Sindhu Nair

Personal information
- Born: 6 October 1995 (age 30)
- Occupation(s): Advocate & Solicitor, Netball Player
- Height: 1.73 m (5 ft 8 in)

Netball career
- Playing position(s): goal keeper, goal defence, wing defence

Medal record
Representing Singapore
Women's netball
Nations Cup
| Silver medal – second place | 2019 Singapore | team |
Southeast Asian Games
| Silver medal – second place | 2019 Tagaytay | team |
Asian Netball Championships
| Gold medal – first place | 2024 Bangalore | team |

= Sindhu Nair =

Summary

Sindhu Nair (born 6 October 1995) is a Singaporean netball player who represents Singapore internationally and plays in the positions of goal keeper, goal defence or wing defence. She was part of the Singaporean squad at the 2019 Netball World Cup, marking her first World Cup appearance.

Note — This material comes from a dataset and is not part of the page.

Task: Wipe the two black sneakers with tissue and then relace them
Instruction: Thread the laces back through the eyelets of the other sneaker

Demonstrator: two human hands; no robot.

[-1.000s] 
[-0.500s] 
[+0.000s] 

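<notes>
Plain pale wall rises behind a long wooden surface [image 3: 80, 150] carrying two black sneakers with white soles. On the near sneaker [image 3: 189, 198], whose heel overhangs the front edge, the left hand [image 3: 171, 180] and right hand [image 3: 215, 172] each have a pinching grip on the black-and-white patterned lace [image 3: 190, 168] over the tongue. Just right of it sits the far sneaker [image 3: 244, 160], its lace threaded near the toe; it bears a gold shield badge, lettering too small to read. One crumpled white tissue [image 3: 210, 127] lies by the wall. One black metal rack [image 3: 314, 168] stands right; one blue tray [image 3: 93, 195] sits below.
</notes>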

Nair's netball career began at Singapore's Evergreen Primary School, where she starred alongside youth netball legend Sheena Suthen. In September 2019, she was included in the Singaporean squad for the 2019 M1 Nations Cup and was part of the national team which emerged as runners-up to Namibia in the final.

Nair suffered an ACL tear in April 2023, forcing her to put her netball career on hold. Despite her injuries, Nair came back stronger than before, making her first appearance, post-injury at the 2024 Nations Cup. This also marked her 50th International Cap playing for the Singapore Netball team.

In 2024, Nair was part of the Singapore National Team, Singapore Vandas, that emerged as Champions in the 2024 Asian Netball Championships. This marked the first time that Singapore won the Asian Netball Games in 10 years.

Outside of netball, Nair is also called an Advocate & Solicitor of the Supreme Court of Singapore.